1alpha,25-Dihydroxyvitamin D(3)-26,23-lactam analogues function as vitamin D receptor antagonists in human and rodent cells.

(23S,25S)-N-Benzyl-1alpha,25-dihydroxyvitamin D(3)-26,23-lactam ((23S,25S)-N-benzyl-1alpha,25-(OH)(2)D(3)-26,23-lactam, (23S,25S)-DLAM-1P) antagonizes nuclear vitamin D receptor (VDR)-mediated differentiation of human promyelocytic leukemia (HL-60) cells [Y. Kato, Y. Nakano, H. Sano, A. Tanatani, H. Kobayashi, R. Shimazawa, H. Koshino, Y. Hashimoto, K. Nagasawa, Synthesis of 1alpha,25-dihydroxy vitamin D(3)-26,23-lactams (DLAMs), a novel series of 1alpha,25-dihydroxy vitamin D(3) antagonist, Bioorg. Med. Chem. Lett. 14 (2004) 2579-2583]. To enhance its VDR antagonistic actions, we synthesized multiple analogues of 1alpha,25-(OH)(2)D(3)-26,23-lactam.
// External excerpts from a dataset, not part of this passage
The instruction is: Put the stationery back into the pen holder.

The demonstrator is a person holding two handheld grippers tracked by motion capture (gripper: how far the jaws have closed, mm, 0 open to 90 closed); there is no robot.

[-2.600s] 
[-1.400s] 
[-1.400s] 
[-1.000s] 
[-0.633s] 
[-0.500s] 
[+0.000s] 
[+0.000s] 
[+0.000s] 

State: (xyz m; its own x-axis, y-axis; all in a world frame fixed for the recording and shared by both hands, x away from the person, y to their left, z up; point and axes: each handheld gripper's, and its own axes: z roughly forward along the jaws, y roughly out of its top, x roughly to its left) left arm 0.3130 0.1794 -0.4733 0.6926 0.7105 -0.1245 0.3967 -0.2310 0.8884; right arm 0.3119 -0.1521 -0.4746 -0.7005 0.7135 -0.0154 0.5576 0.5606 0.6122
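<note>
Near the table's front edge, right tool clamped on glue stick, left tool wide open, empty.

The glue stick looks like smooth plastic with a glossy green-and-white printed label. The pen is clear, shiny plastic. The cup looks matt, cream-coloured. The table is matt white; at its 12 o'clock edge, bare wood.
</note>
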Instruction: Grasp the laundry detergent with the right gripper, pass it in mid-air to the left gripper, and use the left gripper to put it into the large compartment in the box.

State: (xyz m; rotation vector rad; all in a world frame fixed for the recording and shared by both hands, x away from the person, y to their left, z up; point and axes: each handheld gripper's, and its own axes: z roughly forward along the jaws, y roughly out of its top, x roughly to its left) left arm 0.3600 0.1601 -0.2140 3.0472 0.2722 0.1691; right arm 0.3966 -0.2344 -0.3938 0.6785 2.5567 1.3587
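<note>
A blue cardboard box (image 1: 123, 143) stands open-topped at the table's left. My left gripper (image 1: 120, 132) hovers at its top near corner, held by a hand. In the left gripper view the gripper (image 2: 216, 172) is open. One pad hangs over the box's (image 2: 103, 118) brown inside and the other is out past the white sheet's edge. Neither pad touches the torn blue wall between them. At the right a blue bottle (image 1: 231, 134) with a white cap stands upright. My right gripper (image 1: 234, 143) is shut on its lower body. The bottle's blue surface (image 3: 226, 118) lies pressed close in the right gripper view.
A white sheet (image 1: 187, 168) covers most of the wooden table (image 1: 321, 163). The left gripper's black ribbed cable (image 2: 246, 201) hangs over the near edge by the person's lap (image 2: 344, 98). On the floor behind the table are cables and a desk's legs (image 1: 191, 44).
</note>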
Among these analogues, (23S,25S)-N-phenetyl-1alpha,25-(OH)(2)D(3)-26,23-lactam, ((23S,25S)-DLAM-2P) had the strongest VDR binding affinity, which was 3 times higher than that of (23S,25S)-DLAM-1P. The 1alpha,25-(OH)(2)D(3)-26,23-lactam analogues never induced HL-60 cell differentiation even at 10(-6)M, but (23S,25S)-DLAM-1P and (23S,25S)-DLAM-2P significantly and dose-dependently inhibited HL-60 differentiation induced by 10(-8)M 1alpha,25-dihydroxyvitamin D(3) (1alpha,25-(OH)(2)D(3)). These compounds also inhibited human and mouse cultures of osteoclast formation by marrow cells treated with 1alpha,25-(OH)(2)D(3). Moreover, the 1alpha,25-(OH)(2)D(3)-26,23-lactam analogues minimally induced 25-hydroxyvitamin D(3)-24-hydroxylase gene expression in HL-60 cells and human and mouse osteoblastic cells, but 10(-6)M (23S,25S)-DLAM-1P or (23S,25S)-DLAM-2P significantly blocked 24-hydroxylase gene expression induced by 10(-8)M 1alpha,25-(OH)(2)D(3). (23S,25S)-DLAM-2P was 5-12 times more potent as a vitamin D antagonist than (23S,25S)-DLAM-1P in HL-60 cells, human and mouse bone marrow cultures. These results demonstrate that (23S,25S)-DLAM-1P and (23S,25S)-DLAM-2P antagonize HL-60 cell differentiation and osteoclast formation by human and mouse osteoclast precursors induced by 1alpha,25-(OH)(2)D(3) through blocking VDR-mediated gene transcription. In contrast, (23S)-25-deoxy-1alpha-hydroxyvitamin D(3)-26,23-lactone, which only blocks human VDR, these vitamin D antagonists can block VDR in human cells and rodent cells.